TickerRain is an open-source web app that stores and analysis Reddit posts in a transparent and semi-interactive manner.
A simple webpage will display the sentimental analysis and entities of the last post processed, then it will display DB info and finally three graphs of the most mentioned tickers in Reddit.
The graphs are updated every 120 seconds and refreshing the page will display the analysis of a new post.
Python3 and the following packages:
- pandas
- flask
- redis
- cairosvg
- nltk
- spacy
- matplotlib
- asyncpraw
- cachetools
Other than that you need Cairo, for example, for Ubuntu run apt-get install libpangocairo-1.0-0
.
First, make sure you have a Redis DB running.
In the file substoscrap.txt
specify what subreddits to analyze.
There are 3 parts, a process to get the submissions and store them in Redis DB, one to process them, and then finally one to run the webserver.
Run python news.py <client_id> <client_secrets>
with arguments the crendentials for your account reddit API, see more here.
This will start getting posts, comments, and Redditors from Reddit and store them in Redis DB.
Run python -m spacy download en_core_web_lg
to get spacy-model required for processing posts.
Run python process.py
, this will connect to the DB and start calculating metrics every 120 seconds, the results will be stored in 3 files, tickers_df_<days>.p
.
The metrics computed right now are:
- Mentions -> Detectes what ticker is being talked about and counts the total mentions of it.
- Score -> Calculates the log score which takes into account the upvotes and downvotes.
- Sentiment -> Using Spacy Vader sentimental analysis it aggregates the general sentiment about the ticker.

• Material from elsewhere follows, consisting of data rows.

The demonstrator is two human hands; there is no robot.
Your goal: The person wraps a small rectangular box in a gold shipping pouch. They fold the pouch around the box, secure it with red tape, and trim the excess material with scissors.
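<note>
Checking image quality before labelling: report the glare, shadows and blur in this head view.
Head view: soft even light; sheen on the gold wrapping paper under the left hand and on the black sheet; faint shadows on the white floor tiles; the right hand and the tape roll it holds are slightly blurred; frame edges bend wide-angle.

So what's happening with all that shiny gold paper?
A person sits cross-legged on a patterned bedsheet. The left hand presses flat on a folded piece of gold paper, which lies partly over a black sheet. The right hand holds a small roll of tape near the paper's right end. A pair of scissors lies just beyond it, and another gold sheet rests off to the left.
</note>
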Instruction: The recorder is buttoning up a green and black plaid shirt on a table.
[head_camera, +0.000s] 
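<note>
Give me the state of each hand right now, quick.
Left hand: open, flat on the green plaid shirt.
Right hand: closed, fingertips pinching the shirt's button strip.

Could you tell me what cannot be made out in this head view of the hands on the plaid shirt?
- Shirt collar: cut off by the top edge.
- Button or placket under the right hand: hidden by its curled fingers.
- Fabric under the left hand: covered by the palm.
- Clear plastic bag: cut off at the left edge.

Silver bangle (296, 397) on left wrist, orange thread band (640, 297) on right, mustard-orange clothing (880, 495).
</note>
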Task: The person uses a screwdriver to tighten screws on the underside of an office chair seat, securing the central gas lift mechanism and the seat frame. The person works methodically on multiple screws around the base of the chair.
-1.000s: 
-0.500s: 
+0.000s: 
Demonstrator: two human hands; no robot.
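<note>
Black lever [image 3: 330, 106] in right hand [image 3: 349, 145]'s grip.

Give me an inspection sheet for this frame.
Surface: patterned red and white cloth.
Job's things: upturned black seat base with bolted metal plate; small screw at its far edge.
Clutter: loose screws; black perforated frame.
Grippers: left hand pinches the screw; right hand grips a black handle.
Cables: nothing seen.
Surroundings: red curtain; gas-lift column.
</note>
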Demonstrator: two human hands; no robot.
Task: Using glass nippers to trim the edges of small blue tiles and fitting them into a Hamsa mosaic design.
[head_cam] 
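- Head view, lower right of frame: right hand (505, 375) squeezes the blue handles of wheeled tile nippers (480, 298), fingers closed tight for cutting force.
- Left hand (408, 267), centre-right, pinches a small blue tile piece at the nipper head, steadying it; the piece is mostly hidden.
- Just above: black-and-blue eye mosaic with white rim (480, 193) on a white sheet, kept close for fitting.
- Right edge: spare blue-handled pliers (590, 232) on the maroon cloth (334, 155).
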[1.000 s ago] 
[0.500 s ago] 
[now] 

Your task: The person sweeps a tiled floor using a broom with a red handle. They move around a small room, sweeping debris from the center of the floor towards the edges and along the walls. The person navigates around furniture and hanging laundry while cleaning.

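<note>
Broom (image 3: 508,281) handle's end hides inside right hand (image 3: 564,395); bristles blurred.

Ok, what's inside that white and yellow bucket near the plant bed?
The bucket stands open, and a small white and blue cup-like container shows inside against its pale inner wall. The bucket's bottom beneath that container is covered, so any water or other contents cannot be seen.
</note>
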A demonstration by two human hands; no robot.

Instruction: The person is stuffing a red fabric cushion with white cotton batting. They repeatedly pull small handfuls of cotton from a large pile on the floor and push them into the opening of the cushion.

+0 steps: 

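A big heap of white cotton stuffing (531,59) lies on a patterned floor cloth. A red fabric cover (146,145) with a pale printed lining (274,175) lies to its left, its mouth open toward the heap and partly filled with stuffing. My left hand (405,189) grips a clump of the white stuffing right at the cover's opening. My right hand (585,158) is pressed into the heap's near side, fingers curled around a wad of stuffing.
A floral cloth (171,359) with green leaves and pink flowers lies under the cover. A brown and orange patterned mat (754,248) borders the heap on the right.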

Run python flask_example.py
to start the webserver that displays the results, DB infos and the last post being processed.
Access it by opening a browser and going to 127.0.0.1:5000
Currently, the processing code, using Pandas, needs to be optimized, it needs to use Pandas in a better way. The ticker detection needs to be improved, it emits warnings and misses some.
- Improve ticker detecting, combining Spacy entities.
- Optimize Pandas processing.
- Add more metrics.
- Improve the design of the Web page.
- Auto download of tickers.csv from NASDAQ.